___ DATASET CONTENT ___

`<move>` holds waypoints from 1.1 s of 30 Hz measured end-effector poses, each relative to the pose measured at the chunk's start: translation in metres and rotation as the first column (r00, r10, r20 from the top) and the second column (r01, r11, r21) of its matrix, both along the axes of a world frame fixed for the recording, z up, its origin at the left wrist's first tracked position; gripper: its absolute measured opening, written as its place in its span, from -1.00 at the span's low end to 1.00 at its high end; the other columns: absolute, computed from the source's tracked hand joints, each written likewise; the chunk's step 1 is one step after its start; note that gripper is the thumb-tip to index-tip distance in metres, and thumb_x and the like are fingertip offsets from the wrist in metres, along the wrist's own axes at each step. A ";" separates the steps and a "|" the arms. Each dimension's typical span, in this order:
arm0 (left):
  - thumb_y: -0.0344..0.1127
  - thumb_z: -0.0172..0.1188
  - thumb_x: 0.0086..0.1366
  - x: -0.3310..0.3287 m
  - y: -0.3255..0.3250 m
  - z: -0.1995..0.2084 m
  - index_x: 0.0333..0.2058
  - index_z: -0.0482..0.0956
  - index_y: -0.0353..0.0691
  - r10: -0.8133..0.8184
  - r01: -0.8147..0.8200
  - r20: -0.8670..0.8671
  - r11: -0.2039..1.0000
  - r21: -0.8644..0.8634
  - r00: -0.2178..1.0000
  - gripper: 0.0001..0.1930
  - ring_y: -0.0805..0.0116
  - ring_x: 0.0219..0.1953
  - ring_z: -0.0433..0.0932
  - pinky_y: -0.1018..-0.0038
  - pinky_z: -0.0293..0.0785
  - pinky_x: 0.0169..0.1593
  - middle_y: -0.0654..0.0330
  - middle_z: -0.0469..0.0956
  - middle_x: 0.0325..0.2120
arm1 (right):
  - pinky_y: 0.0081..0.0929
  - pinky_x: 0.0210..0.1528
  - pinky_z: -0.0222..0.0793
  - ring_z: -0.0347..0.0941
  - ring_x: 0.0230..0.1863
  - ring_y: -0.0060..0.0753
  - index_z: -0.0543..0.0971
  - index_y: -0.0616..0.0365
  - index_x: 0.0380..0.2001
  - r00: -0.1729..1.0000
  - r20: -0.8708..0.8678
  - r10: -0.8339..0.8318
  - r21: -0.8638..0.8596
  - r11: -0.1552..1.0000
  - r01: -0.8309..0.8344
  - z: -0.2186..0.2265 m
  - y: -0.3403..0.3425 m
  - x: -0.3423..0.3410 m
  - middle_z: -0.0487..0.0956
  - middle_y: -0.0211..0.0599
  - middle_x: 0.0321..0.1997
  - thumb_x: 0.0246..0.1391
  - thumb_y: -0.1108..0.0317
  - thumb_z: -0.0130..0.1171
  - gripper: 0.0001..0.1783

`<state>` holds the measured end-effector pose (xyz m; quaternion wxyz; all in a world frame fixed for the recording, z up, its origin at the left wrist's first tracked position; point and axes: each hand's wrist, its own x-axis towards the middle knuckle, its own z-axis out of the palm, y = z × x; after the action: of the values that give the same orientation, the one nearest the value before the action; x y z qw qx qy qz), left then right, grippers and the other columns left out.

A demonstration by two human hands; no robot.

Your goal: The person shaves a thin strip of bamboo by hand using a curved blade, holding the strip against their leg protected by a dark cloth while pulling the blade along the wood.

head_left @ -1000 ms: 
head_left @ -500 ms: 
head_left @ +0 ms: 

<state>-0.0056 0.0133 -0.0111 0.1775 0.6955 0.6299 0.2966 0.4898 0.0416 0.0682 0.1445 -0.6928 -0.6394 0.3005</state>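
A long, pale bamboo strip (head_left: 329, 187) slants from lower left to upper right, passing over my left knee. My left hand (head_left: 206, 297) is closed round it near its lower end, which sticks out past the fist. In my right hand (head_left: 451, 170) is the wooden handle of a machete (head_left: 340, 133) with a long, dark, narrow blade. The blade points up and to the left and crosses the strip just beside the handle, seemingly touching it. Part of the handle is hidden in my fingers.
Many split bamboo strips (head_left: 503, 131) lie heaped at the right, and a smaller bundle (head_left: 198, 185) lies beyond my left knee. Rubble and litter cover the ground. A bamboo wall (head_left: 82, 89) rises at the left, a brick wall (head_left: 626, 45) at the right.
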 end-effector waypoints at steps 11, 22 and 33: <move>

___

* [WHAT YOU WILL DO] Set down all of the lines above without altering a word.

* [TASK OUTPUT]
`<move>` holds waypoints from 1.1 s of 30 Hz measured end-effector poses, each relative to the pose measured at the chunk's start: translation in metres and rotation as the first column (r00, r10, r20 from the top) and the second column (r01, r11, r21) of its matrix, both along the axes of a world frame fixed for the recording, z up, its origin at the left wrist's first tracked position; gripper: its absolute measured opening, written as its place in its span, from -1.00 at the span's low end to 1.00 at its high end; the other columns: absolute, computed from the source's tracked hand joints, each written likewise; the chunk's step 1 is one step after its start; note that gripper is the thumb-tip to index-tip distance in metres, and thumb_x and the like are fingertip offsets from the wrist in metres, along the wrist's own axes at each step. A ";" separates the steps and a "|" the arms. Each dimension's typical span, in this order:
arm0 (left):
  - thumb_y: -0.0344..0.1127
  - thumb_z: -0.0172..0.1188
  - thumb_x: 0.0086..0.1366
  - x: -0.3310..0.3287 m
  - y: -0.3255..0.3250 m
  - z: -0.1995..0.2084 m
  - index_x: 0.0333..0.2058
  - index_z: -0.0482..0.0956
  - index_y: -0.0353..0.0691
  - r10: -0.8133..0.8184
  - r01: -0.8147..0.8200
  - r20: -0.8670..0.8671
  - r11: -0.2039..1.0000
  - r21: -0.8644..0.8634
  - r00: -0.2178..1.0000
  - gripper: 0.0001..0.1930
  - ring_y: -0.0805..0.0116
  - ring_x: 0.0219..0.1953
  - ring_z: -0.0433..0.0932
  - pinky_y: -0.1018..-0.0038
  - pinky_z: -0.0293..0.0785
  - pinky_x: 0.0169..0.1593
  - middle_y: -0.0654..0.0330
  - middle_z: -0.0469..0.0956
  - middle_x: 0.0325..0.2120
arm1 (right):
  - pinky_y: 0.0081..0.0929
  - pinky_x: 0.0210..0.1528
  - pinky_z: -0.0222..0.0793
  - ring_z: -0.0347..0.0941
  - ring_x: 0.0230..0.1863
  - ring_y: -0.0060..0.0753
  - index_z: -0.0543..0.0971
  - index_y: -0.0616..0.0365
  - index_x: 0.0380..0.2001
  - r00: -0.1729..1.0000
  - r20: -0.8708..0.8678
  - r10: -0.8339..0.8318
  - r21: -0.8638..0.8596
  - r11: -0.1552..1.0000
  - r01: -0.8309..0.8344
  - z: -0.2186..0.2265 m
  - y: -0.3403..0.3425 m
  - x: -0.3423..0.3410 m
  - middle_z: -0.0487..0.0956
  - middle_y: -0.0211..0.0599
  - middle_x: 0.0321..0.1997
  - thumb_x: 0.0246..0.1391
  - thumb_y: -0.1108..0.0317
  - thumb_z: -0.0130..0.1171
  - gripper: 0.0001..0.1783

`<state>` holds the measured end-effector pose (xyz m; quaternion wxyz; all in a world frame fixed for the recording, z up, its origin at the left wrist's first tracked position; point and axes: each hand's wrist, its own x-axis towards the middle knuckle, its own z-axis out of the palm, y = z × x; after the action: of the values that give the same orientation, the one nearest the value before the action; x y z qw qx qy qz), left then right, grippers and the other columns left out.

A demonstration by two human hands; no robot.

Your goal: The person shaves a thin strip of bamboo by hand using a curved blade, holding the strip against their leg protected by a dark cloth while pulling the blade along the wood.

head_left @ -1000 ms: 
head_left @ -500 ms: 
head_left @ +0 ms: 

<state>-0.0056 0.0133 -0.0111 0.1775 0.6955 0.6299 0.2966 0.4898 0.0416 0.0682 0.1445 -0.6928 -0.6394 0.3005</state>
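A long, pale bamboo strip (head_left: 329, 187) slants from lower left to upper right, passing over my left knee. My left hand (head_left: 206, 297) is closed round it near its lower end, which sticks out past the fist. In my right hand (head_left: 451, 170) is the wooden handle of a machete (head_left: 340, 133) with a long, dark, narrow blade. The blade points up and to the left and crosses the strip just beside the handle, seemingly touching it. Part of the handle is hidden in my fingers.
Many split bamboo strips (head_left: 503, 131) lie heaped at the right, and a smaller bundle (head_left: 198, 185) lies beyond my left knee. Rubble and litter cover the ground. A bamboo wall (head_left: 82, 89) rises at the left, a brick wall (head_left: 626, 45) at the right.
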 end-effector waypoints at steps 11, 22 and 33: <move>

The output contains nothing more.